Une vaste opération de gendarmerie a été déclenchée lundi matin dans 11 départements français dans le cadre d’une enquête contre un trafic de viande de cheval et de viande en gros, qui porterait sur des centaines de bêtes, qui n'étaient pas destinées à la consommation mais ont été utilisées dans des laboratoires pharmaceutiques, a indiqué la gendarmerie dans un communiqué.
L’opération, réalisée dans le cadre d’une information judiciaire conduite à Marseille, mobilise une centaine de militaires, a précisé la gendarmerie. Elle s’est déployée principalement dans le sud de la France, en Languedoc-Roussillon, Provence-Alpes-Côte-d’Azur et Midi-Pyrénées, a-t-on appris de source proche de l’enquête.
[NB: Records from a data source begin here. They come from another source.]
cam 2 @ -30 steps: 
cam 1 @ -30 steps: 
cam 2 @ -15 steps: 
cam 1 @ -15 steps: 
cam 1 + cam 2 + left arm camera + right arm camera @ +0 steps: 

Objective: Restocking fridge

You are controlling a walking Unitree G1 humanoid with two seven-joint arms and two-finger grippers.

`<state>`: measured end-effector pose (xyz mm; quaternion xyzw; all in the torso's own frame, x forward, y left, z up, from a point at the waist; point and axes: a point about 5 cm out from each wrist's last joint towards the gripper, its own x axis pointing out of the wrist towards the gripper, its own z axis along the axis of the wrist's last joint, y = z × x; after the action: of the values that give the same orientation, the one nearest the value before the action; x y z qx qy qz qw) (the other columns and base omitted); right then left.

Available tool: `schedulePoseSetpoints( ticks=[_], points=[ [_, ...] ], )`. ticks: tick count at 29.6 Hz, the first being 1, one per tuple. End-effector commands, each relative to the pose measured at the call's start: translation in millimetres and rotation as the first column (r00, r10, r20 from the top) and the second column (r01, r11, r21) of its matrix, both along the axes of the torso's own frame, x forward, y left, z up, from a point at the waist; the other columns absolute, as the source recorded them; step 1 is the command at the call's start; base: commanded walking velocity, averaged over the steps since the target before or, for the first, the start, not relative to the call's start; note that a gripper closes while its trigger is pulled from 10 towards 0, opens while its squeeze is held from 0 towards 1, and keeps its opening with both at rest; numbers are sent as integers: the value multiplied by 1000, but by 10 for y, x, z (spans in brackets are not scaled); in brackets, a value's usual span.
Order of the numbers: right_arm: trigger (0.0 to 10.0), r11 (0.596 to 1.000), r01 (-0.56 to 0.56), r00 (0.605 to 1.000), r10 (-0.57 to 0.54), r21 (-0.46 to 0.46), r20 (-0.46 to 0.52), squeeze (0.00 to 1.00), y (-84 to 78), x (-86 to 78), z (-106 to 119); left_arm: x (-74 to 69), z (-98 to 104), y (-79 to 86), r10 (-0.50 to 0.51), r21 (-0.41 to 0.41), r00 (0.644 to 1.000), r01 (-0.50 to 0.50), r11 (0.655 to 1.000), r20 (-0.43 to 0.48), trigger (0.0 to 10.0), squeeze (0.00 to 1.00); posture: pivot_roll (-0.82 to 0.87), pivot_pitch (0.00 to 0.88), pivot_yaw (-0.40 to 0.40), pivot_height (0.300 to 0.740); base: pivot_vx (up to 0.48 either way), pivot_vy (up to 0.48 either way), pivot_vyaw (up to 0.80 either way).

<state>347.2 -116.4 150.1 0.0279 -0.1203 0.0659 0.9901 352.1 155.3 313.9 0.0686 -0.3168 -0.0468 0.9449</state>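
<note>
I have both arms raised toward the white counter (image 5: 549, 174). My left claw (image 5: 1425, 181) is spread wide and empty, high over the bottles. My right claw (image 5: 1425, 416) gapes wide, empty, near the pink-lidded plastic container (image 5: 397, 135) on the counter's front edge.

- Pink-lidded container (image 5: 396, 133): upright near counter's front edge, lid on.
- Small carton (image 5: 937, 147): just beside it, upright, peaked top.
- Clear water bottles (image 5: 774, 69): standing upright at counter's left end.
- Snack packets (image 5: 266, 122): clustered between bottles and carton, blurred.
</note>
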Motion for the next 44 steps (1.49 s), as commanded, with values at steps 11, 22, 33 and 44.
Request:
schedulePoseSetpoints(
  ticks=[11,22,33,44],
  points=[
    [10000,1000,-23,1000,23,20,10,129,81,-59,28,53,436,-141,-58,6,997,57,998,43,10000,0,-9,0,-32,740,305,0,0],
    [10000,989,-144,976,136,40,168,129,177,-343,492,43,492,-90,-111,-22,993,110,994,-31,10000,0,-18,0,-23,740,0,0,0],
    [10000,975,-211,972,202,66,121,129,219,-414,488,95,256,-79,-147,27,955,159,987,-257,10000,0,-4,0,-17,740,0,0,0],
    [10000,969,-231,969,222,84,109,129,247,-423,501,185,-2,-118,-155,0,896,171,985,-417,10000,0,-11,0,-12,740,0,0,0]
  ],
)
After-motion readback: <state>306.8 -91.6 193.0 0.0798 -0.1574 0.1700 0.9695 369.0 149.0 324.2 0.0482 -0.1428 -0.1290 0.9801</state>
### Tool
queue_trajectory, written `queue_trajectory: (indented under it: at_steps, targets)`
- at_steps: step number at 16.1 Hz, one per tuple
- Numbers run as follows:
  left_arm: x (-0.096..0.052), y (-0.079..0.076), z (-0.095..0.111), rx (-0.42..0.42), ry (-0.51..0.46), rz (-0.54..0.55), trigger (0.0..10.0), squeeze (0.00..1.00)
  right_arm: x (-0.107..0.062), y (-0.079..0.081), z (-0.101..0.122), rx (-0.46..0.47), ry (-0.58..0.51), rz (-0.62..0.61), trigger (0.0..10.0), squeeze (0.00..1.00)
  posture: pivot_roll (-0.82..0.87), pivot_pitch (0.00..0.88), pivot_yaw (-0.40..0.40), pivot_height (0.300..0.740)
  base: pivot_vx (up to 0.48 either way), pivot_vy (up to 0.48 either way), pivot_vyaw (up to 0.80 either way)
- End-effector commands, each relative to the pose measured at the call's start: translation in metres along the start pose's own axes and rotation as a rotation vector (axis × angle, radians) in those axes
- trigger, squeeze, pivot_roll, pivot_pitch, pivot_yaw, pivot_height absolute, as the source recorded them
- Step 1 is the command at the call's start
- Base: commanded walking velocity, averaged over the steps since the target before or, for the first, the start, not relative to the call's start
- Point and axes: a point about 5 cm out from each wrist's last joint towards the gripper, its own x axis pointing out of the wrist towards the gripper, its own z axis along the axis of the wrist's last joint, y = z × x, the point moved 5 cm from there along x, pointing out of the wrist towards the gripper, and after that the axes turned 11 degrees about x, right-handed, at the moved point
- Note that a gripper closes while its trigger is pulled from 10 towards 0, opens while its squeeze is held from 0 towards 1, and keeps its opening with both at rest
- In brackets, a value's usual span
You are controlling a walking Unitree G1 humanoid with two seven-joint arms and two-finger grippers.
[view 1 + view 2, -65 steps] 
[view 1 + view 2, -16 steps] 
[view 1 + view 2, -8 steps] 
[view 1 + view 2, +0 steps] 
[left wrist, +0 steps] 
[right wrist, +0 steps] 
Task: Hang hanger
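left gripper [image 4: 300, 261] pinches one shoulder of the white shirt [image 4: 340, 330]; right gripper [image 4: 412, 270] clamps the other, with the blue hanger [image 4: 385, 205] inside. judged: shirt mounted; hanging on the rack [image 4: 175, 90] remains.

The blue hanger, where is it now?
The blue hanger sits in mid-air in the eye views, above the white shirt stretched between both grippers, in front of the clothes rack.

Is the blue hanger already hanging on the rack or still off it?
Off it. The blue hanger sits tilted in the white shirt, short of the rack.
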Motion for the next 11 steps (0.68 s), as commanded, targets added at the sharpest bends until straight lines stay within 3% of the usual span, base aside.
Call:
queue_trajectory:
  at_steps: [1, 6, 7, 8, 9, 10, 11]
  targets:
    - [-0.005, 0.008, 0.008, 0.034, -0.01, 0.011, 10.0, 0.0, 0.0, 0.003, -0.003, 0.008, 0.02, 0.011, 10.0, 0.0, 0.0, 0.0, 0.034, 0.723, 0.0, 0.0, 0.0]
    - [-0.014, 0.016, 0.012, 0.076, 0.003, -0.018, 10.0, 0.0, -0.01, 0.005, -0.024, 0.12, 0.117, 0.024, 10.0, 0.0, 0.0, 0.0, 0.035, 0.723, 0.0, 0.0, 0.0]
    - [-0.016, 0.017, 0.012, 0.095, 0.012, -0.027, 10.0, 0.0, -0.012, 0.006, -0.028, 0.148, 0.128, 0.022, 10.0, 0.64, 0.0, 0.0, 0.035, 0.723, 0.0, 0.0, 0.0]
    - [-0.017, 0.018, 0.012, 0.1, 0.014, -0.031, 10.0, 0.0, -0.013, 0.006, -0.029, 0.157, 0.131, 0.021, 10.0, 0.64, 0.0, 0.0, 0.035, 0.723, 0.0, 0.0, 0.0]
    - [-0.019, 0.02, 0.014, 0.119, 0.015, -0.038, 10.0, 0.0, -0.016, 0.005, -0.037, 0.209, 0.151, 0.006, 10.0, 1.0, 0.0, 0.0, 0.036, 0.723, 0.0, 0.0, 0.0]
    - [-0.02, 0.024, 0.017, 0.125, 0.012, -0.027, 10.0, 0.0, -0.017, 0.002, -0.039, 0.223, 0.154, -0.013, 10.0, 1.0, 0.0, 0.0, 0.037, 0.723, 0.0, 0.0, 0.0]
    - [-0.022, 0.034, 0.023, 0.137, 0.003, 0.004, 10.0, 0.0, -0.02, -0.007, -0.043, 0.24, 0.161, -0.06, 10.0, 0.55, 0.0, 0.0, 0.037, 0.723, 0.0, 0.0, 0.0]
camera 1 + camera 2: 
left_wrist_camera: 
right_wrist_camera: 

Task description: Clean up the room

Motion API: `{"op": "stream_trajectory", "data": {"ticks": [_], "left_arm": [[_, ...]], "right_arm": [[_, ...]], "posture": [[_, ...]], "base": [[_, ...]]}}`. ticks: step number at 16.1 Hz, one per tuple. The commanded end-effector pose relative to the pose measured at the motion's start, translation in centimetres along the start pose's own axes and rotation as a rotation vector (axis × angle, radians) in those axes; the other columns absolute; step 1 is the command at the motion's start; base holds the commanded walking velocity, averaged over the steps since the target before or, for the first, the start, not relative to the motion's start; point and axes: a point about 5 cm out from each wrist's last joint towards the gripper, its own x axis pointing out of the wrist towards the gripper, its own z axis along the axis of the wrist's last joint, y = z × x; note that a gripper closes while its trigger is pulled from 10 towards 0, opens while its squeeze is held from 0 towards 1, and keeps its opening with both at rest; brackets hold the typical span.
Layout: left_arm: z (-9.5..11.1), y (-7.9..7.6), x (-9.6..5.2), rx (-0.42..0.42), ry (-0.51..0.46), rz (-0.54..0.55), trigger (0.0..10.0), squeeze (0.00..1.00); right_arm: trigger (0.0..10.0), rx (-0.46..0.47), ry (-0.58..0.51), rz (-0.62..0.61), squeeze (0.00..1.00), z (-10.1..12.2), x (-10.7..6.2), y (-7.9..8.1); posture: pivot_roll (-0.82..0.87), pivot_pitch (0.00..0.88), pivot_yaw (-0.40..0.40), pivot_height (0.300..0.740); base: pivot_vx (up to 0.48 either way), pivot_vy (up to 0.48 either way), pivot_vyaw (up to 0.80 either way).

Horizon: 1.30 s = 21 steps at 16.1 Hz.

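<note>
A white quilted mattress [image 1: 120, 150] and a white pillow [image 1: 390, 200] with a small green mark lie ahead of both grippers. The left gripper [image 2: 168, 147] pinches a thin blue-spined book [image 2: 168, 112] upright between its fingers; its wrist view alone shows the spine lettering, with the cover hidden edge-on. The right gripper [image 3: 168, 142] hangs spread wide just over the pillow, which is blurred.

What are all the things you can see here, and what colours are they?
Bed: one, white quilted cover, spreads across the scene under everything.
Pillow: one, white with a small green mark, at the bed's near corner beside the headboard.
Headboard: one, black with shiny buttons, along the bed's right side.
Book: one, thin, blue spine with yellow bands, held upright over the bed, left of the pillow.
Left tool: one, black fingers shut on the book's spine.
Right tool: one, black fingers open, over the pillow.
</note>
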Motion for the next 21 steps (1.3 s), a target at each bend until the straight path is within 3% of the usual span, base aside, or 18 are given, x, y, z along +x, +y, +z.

Les gendarmes ont ainsi interpellé un homme à Narbonne (Aude), apparemment à son domicile, avant de l’emmener sur le site des abattoirs de la ville où pourrait se trouver les bureaux de sa société, a constaté un photographe de l’AFP.
Au total, 21 interpellations ont été réalisées selon une source proche de l'enquête. Parmi celles-ci on dénombrerait quatre personnes d’une même famille de Narbonne, suspectées d’être les cerveaux du trafic, un informaticien présumé faussaire habitant à Reillanne (Alpes-de-Haute-Provence) ainsi que trois vétérinaires, de Vauvert (Gard), Peyrins (Drôme) et Maurs (Cantal). Sont également accusés d’avoir participé à ce commerce illégal des personnels d’abattoir, notamment à Gérone en Catalogne, ainsi que des maquignons.